TASK DESCRIPTION: In the entries below, find the line with "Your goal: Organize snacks" and the line with "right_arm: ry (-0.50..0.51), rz"; copy them and every line between them exactly, but not the pictures.

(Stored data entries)
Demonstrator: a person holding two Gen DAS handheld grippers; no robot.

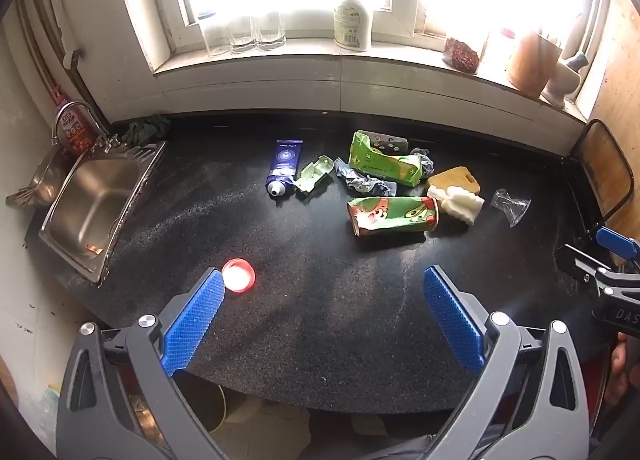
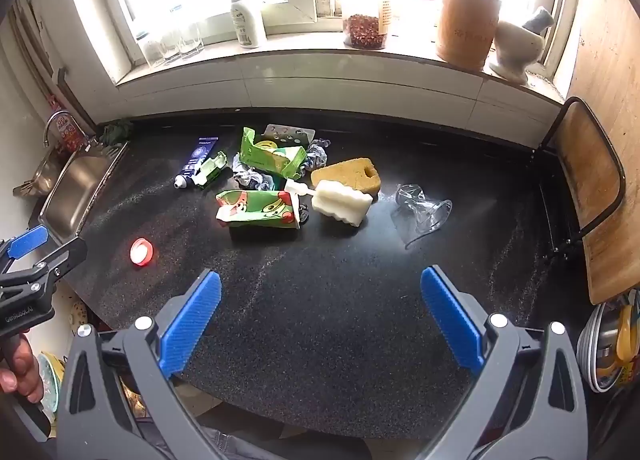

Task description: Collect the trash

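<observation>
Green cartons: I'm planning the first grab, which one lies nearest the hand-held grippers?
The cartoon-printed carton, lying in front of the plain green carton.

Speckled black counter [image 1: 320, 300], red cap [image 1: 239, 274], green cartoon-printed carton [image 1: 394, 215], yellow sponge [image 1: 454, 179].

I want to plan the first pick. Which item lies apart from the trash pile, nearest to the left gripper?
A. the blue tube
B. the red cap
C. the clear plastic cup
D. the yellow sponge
B: the red cap lies alone beside the open left gripper.
</observation>
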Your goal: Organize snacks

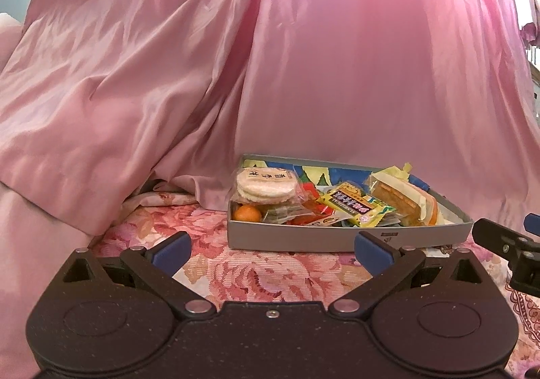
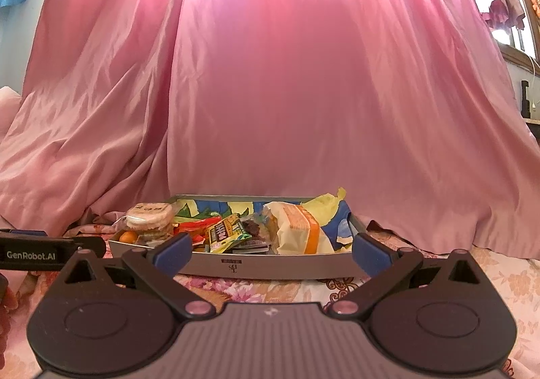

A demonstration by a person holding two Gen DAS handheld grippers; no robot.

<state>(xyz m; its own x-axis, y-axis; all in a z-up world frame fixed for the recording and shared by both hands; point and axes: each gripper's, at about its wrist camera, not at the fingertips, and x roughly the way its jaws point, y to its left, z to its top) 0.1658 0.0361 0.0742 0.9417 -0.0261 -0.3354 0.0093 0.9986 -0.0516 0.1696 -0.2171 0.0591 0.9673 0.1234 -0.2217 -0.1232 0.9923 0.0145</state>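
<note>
A shallow grey box (image 1: 303, 238) (image 2: 270, 266) sits on the floral cloth and holds snacks. Inside lie a pack of round rice crackers (image 1: 265, 188) (image 2: 148, 215), a small orange (image 1: 248, 213) (image 2: 129, 237), a yellow candy bar (image 1: 357, 206) (image 2: 226, 232) and a wrapped sandwich cake (image 1: 401, 201) (image 2: 297, 227). My left gripper (image 1: 271, 249) is open, low over the cloth, just in front of the box's left part. My right gripper (image 2: 270, 252) is open too, facing the box's front wall. Neither holds anything.
A pink satin curtain (image 1: 303, 58) (image 2: 303, 92) hangs right behind the box and bunches on the left. The floral cloth (image 1: 263, 274) (image 2: 489, 277) covers the surface. The other gripper shows at the right edge (image 1: 506, 244) and at the left edge (image 2: 50, 250).
</note>
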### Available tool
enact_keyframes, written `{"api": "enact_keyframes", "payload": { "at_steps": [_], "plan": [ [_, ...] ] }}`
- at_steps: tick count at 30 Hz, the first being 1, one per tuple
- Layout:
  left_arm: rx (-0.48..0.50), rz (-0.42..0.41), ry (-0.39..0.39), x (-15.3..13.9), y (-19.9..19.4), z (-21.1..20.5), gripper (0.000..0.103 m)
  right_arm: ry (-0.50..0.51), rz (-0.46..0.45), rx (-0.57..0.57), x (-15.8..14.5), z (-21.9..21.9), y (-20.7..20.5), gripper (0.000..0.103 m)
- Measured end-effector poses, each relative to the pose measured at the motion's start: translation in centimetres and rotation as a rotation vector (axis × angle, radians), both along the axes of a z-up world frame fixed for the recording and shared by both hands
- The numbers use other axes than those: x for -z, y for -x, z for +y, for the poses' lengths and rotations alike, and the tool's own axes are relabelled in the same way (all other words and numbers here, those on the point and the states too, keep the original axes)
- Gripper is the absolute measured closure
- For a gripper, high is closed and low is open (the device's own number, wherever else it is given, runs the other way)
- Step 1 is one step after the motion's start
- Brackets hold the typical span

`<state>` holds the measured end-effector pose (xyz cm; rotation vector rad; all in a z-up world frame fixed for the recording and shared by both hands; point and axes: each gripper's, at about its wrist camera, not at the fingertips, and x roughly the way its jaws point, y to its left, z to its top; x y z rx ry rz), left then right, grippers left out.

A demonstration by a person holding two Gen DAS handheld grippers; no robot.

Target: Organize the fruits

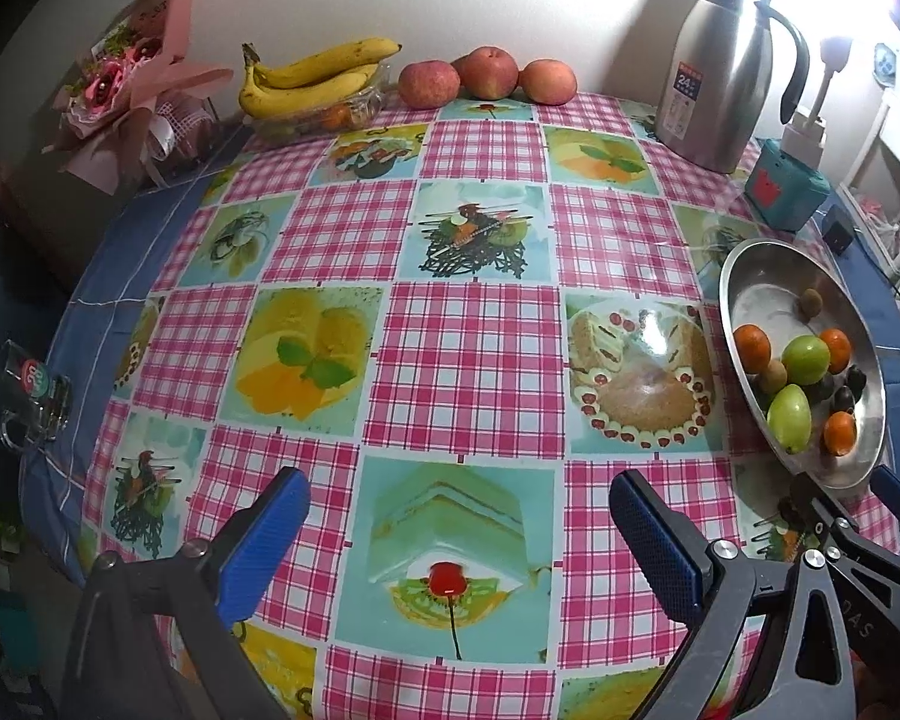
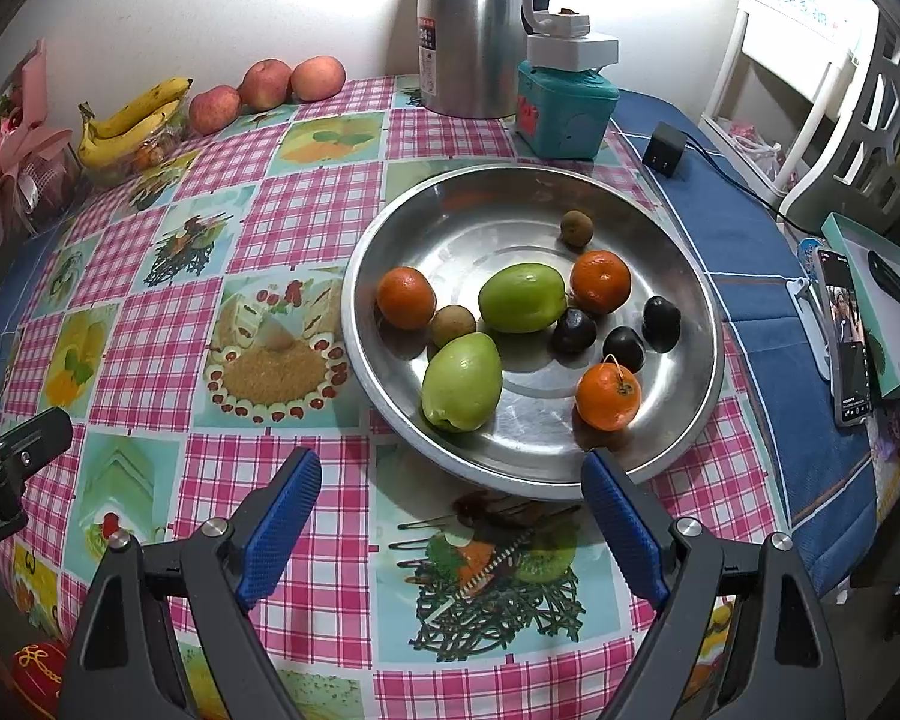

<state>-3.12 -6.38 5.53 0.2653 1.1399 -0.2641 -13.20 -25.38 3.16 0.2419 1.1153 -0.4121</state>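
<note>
inside the steel basin (image 2: 390,228), mixed small fruits are crowded together. both the left gripper (image 1: 459,531) and right gripper (image 2: 450,510) are held agape, empty. neighbours could be knocked rolling by a careless pinch.

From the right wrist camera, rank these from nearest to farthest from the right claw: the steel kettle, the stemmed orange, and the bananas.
Measured from the right claw:
1. Stemmed orange, front right of the steel plate.
2. Bananas, far left by the wall.
3. Steel kettle, at the back, farthest.

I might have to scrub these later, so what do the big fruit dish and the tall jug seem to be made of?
Fruit dish: probably stainless steel, semi-polished; silvery, mirrors the fruit, fine scuffs. Tall jug: likely brushed steel, soft streaked sheen, with a dark, seemingly plastic handle.
</note>
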Motion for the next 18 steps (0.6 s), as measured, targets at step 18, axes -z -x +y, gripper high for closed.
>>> {"api": "enact_keyframes", "payload": {
  "at_steps": [18],
  "plan": [
    [0.024,-0.054,-0.015,-0.63,0.74,-0.2,0.0,-0.001,0.0,-0.004,-0.04,0.01,-0.02,0.014]
  ]
}}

WRITTEN ANSWER:
Your goal: Organize snacks


A demonstration by a person holding two Gen DAS handheld grippers; no robot.

<state>(xyz m; its own x-axis, y-axis; all in a z-up world frame fixed for the recording and shared by both hands; point and axes: each gripper's, at about its wrist camera, not at the fingertips, and x roughly the way its jaws point, y to its left, z to its top) 0.1658 0.0361 0.0742 0.9417 -0.0261 -0.3354 0.0093 0.9986 -0.0516 0.1696 -0.2171 0.0591 0.9673 0.1234 -0.2217 -0.1232 0.9923 0.0145</state>
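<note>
A shallow grey box (image 1: 303, 238) (image 2: 270, 266) sits on the floral cloth and holds snacks. Inside lie a pack of round rice crackers (image 1: 265, 188) (image 2: 148, 215), a small orange (image 1: 248, 213) (image 2: 129, 237), a yellow candy bar (image 1: 357, 206) (image 2: 226, 232) and a wrapped sandwich cake (image 1: 401, 201) (image 2: 297, 227). My left gripper (image 1: 271, 249) is open, low over the cloth, just in front of the box's left part. My right gripper (image 2: 270, 252) is open too, facing the box's front wall. Neither holds anything.
A pink satin curtain (image 1: 303, 58) (image 2: 303, 92) hangs right behind the box and bunches on the left. The floral cloth (image 1: 263, 274) (image 2: 489, 277) covers the surface. The other gripper shows at the right edge (image 1: 506, 244) and at the left edge (image 2: 50, 250).
</note>
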### Available tool
enact_keyframes, written `{"api": "enact_keyframes", "payload": { "at_steps": [_], "plan": [ [_, ...] ] }}`
- at_steps: tick count at 30 Hz, the first being 1, one per tuple
- Layout:
  left_arm: rx (-0.48..0.50), rz (-0.42..0.41), ry (-0.39..0.39), x (-15.3..13.9), y (-19.9..19.4), z (-21.1..20.5), gripper (0.000..0.103 m)
  right_arm: ry (-0.50..0.51), rz (-0.46..0.45), rx (-0.57..0.57), x (-15.8..14.5), z (-21.9..21.9), y (-20.7..20.5), gripper (0.000..0.103 m)

This exercise has been worked through to completion.